Dos Santos Arthur Pereira, da Silva Junior Alessandro Xavier, Nery Liliane Moreira, Gomes Gabriela, Toniolo Bruno Pereira, da Cunha E Silva Darllan Collins, Lourenço Roberto Wagner
Department of Environmental Science, São Paulo State University (UNESP), Sorocaba, São Paulo, Brazil.
Institute of Science and Technology of Sorocaba, São Paulo State University (UNESP), Sorocaba, São Paulo, Brazil.
Environ Monit Assess. 2025 Feb 26;197(3):330. doi: 10.1007/s10661-025-13786-0.
The proportion of sand, silt, and clay defines soil texture, significantly influencing agricultural and ecological practices. However, conventional classification methods are costly and limit evaluation frequency and scope. In contrast, machine learning algorithms, such as random forest, provide a more efficient solution for accurate soil texture predictions. This study aims to address this knowledge gap by integrating geoprocessing, precision agriculture, and machine learning to classify soil texture in the Sorocabuçu River Basin (SRB), predominantly agricultural. Twenty-seven sampling points were selected based on topography and land use, ensuring the representativeness of area variations and the reliability of classification.
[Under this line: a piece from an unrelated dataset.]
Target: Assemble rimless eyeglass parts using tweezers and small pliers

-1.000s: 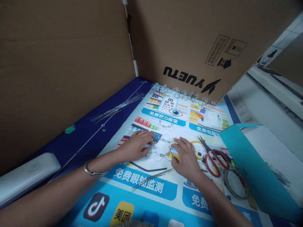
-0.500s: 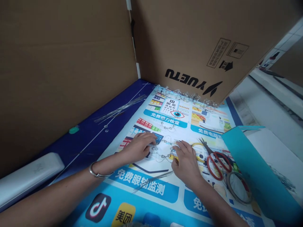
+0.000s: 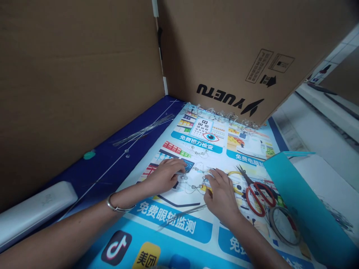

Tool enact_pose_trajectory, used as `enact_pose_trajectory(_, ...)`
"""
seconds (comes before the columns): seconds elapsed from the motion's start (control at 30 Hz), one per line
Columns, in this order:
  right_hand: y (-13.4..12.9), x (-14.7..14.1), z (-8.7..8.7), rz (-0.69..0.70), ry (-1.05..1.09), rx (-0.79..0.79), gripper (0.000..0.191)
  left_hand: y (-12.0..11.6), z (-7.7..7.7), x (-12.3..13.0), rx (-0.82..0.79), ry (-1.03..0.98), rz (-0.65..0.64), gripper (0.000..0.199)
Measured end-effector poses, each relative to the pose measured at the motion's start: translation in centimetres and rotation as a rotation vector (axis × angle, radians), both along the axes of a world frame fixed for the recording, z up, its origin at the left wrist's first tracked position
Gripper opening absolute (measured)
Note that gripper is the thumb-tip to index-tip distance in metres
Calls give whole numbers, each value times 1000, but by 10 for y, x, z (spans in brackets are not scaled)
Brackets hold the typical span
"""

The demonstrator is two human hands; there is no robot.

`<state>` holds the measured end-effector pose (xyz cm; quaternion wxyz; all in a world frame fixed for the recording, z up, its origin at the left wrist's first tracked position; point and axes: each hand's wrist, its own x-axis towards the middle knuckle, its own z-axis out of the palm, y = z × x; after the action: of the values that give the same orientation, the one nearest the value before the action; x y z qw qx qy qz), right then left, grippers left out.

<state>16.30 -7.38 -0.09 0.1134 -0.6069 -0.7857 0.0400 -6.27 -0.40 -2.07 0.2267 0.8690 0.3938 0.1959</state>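
A loop of thin wire with clear beads [image 3: 194,186] lies on the printed sheet between my hands. My left hand [image 3: 166,175], with a silver bangle on the wrist, has its fingers curled down on the left side of the loop. Opposite it, my right hand [image 3: 221,192] pinches the loop's right side with thumb and fingers; the exact grip is partly hidden. Close to the right hand lie red-handled scissors [image 3: 255,194] and a yellow-handled tool [image 3: 235,183]. Another beaded wire piece [image 3: 198,150] rests just beyond the hands.
Straight wires [image 3: 182,216] lie in front, with another bundle [image 3: 144,130] at left. A wire coil [image 3: 284,226] sits beside a teal box [image 3: 297,201]. Beaded pieces [image 3: 224,115] line the base of the cardboard wall [image 3: 224,48]. A white device [image 3: 36,213] stands left.
The view has shifted very slightly. Both hands stay at the beaded wire loop with almost no visible movement.
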Motion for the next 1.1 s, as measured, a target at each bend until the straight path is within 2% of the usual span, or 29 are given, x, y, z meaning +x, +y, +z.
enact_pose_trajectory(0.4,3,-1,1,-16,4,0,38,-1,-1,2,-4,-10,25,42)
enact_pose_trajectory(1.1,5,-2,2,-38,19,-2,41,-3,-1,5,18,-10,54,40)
Granulometric analysis was performed using the pipette method to separate sand, silt, and clay. The data were spatially interpolated using geographic information system (GIS) techniques. Soil texture was classified using the random forest algorithm, trained on 70% of the data and tested on 30%, evaluating overall accuracy, kappa index, sensitivity, and specificity. Fifty trees (ntree) and four features per split (ntry) were used, considering the variability of parameters to ensure satisfactory results. The varied spatial distribution of clay, along with high levels of sand and silt, suggests greater vulnerability to erosion without conservation management practices. The random forest model achieved an out-of-bag (OOB) error of 2.78%, a kappa index of 0.88, and an overall accuracy of 0.92, demonstrating excellent predictive capacity. The variability of sand was essential, but the Sandy Clay Loam (SCL) class posed challenges due to its intermediate characteristics between sand and clay, resulting in classification overlaps. This integrated methodology enhances understanding of soil structure in the SRB and provides a foundation for future research and practical applications, supporting food security and environmental sustainability. The model can be applied in other locations and agricultural contexts. In homogeneous soils, the method can be improved through the application of machine learning algorithms to enhance accuracy.
砂、粉砂和黏土的比例决定了土壤质地,对农业和生态实践有重大影响。然而,传统的分类方法成本高昂,限制了评估频率和范围。相比之下,随机森林等机器学习算法为准确预测土壤质地提供了更有效的解决方案。本研究旨在通过整合地理处理、精准农业和机器学习来填补这一知识空白,对以农业为主的索罗卡布苏河流域(SRB)的土壤质地进行分类。基于地形和土地利用选择了27个采样点,以确保区域变化的代表性和分类的可靠性。采用移液管法进行粒度分析,以分离砂、粉砂和黏土。利用地理信息系统(GIS)技术对数据进行空间插值。使用随机森林算法对土壤质地进行分类,用70%的数据进行训练,30%的数据进行测试,评估总体准确率、kappa指数、敏感性和特异性。考虑到参数的变异性,使用了50棵树(ntree)和每次分裂4个特征(ntry),以确保获得满意的结果。黏土的空间分布各异,同时砂和粉砂含量较高,这表明在没有保护管理措施的情况下,土壤更容易受到侵蚀。随机森林模型的袋外(OOB)误差为2.78%,kappa指数为0.88,总体准确率为0.92,显示出出色的预测能力。砂的变异性至关重要,但砂质黏壤土(SCL)类别因其介于砂和黏土之间的中间特性而带来挑战,导致分类重叠。这种综合方法增强了对SRB土壤结构的理解,并为未来的研究和实际应用奠定了基础,支持粮食安全和环境可持续性。该模型可应用于其他地点和农业环境。在均质土壤中,可通过应用机器学习算法来提高该方法的准确性。